Я читаю всё подряд из того, что получше, поинтереснее. Ориентировка: журналы иностранной литературы, какие-то премии, там Букер, Пулицер, Нобель… Мне очень нравится современное кино и современная литература. Такой парадокс: я занимаюсь Древней Русью, но и современное мне нравится. Мы делали лекции по кино XXI века. А сейчас у нас с детьми в школе спецкурс по литературе второй половины XX века. У меня там 9, 10, 11 классы, вот мы завтра Уильяма Голдинга «Шпиль» разбираем. Наконец-то я созрел. А то я читаю 50 романов в год и никому ничего не рассказываю. А теперь вот решил... Из последнего мне понравилась польская писательница Дорота Масловская, книга «Бело-красная под красно-белым флагом» про конфликт русских и поляков. Очень понравился «Сын» Филиппа Майера про историю американской семьи XIX-XX века. Из самого лучшего Жан-Луи Байи, французский автор.
После того как мне поставили диагноз, мне стало лучше. Теперь ничего не болит. Так, что-то побаливает. Ощущение такое, что я нормально себя чувствую, у меня больше сил. До этого года 4 постоянно что-то болело.

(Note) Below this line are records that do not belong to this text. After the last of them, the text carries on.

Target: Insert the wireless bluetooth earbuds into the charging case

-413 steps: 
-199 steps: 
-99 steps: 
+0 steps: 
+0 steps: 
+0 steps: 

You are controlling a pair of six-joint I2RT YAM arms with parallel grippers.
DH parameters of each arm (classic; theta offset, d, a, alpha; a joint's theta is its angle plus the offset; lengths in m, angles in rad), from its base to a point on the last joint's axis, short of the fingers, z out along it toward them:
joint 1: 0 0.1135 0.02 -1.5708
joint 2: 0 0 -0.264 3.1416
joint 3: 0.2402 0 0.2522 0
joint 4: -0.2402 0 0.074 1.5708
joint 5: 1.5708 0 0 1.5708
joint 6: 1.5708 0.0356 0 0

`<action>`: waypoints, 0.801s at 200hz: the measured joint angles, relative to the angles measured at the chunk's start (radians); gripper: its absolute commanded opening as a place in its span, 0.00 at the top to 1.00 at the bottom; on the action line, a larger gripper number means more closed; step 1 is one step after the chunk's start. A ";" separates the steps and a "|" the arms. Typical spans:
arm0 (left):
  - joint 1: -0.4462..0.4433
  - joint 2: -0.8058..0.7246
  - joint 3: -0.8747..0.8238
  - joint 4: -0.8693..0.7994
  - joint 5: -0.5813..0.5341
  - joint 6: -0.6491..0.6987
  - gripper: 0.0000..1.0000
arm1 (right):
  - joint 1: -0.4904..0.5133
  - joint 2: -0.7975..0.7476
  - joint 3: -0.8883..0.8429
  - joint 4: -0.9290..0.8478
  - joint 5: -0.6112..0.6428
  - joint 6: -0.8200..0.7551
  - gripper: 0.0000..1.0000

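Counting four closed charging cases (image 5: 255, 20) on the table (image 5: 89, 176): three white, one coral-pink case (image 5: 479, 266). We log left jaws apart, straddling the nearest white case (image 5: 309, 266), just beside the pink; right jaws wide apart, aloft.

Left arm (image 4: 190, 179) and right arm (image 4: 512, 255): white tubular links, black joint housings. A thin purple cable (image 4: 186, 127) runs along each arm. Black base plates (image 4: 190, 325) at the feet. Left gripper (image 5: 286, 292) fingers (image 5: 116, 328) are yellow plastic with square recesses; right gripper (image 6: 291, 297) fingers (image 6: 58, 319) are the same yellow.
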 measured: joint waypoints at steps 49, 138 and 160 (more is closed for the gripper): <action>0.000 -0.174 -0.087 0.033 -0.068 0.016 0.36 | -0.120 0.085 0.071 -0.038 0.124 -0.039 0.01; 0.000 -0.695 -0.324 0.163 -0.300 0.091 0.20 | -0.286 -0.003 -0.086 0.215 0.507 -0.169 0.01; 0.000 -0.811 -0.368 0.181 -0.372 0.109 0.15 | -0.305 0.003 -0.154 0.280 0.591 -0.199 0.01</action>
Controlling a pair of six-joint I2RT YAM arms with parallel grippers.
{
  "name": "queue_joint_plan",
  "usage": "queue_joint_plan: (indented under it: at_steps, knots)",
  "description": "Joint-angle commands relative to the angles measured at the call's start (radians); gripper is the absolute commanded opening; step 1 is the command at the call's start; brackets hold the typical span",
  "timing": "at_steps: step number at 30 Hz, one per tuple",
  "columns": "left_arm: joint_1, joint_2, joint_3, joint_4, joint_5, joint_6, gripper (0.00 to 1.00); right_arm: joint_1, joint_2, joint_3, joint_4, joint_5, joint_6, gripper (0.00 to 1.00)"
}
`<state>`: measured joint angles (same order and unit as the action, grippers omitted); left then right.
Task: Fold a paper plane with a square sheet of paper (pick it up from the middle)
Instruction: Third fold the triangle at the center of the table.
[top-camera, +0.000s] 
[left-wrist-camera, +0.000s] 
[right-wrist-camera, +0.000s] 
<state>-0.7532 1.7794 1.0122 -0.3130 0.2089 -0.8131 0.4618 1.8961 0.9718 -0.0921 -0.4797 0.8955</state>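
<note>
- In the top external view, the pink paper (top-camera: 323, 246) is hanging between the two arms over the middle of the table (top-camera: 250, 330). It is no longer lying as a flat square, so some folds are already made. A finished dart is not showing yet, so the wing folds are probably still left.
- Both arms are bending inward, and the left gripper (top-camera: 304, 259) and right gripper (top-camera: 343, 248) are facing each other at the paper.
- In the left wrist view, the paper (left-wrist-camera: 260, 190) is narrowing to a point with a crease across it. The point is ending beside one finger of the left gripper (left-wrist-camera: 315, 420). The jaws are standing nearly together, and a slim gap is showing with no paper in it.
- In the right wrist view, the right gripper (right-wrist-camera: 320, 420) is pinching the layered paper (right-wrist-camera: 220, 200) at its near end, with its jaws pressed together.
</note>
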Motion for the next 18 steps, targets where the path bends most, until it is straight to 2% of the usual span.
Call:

Боюсь ли я, что болезнь вернется? Боюсь, конечно. Но я буду проверяться. Быть под контролем в этом плане – самое главное. Если я буду с определенной частотой проверяться, то, наверное, новые опухоли можно будет в зародыше сразу убивать… Ну я надеюсь. Мне как-то понравилось, как кто-то сказал, что во время рака нужно попробовать жить так, как вы жили раньше. Мне кажется, это хорошая мысль. Как-то так и надо.
В моей ситуации я бы не рискнул участвовать в клинических испытаниях нового препарата. Потому что, ну зачем мне, если оно и так вылечилось? А вот если бы мне в самом начале предложили? Ну я бы, наверное, тоже выбрал пембролизумаб, потому что он проверенный, и есть шанс, что он мне поможет. А вот если бы ситуация была бы более сложная. Допустим, пембролизумаб мне бы не помог. Или помог бы как-то странно, можно было бы, конечно, рискнуть, но мне было бы сложно на это решиться.
Знаете, чему я научился за последние три года? Что меня мучило всегда? Перестать переживать об упущенных шансах. Не думать «а мог бы раньше», «а мог бы уже…»… Меня это разрушало, мучило меня. Не давало идти вперед. Нужно не переживать об опущенном, а просто стартануть тогда, когда уже старт пропущен, начать бежать, когда уже все убежали. Просто бежать, потому что это твой путь, беги!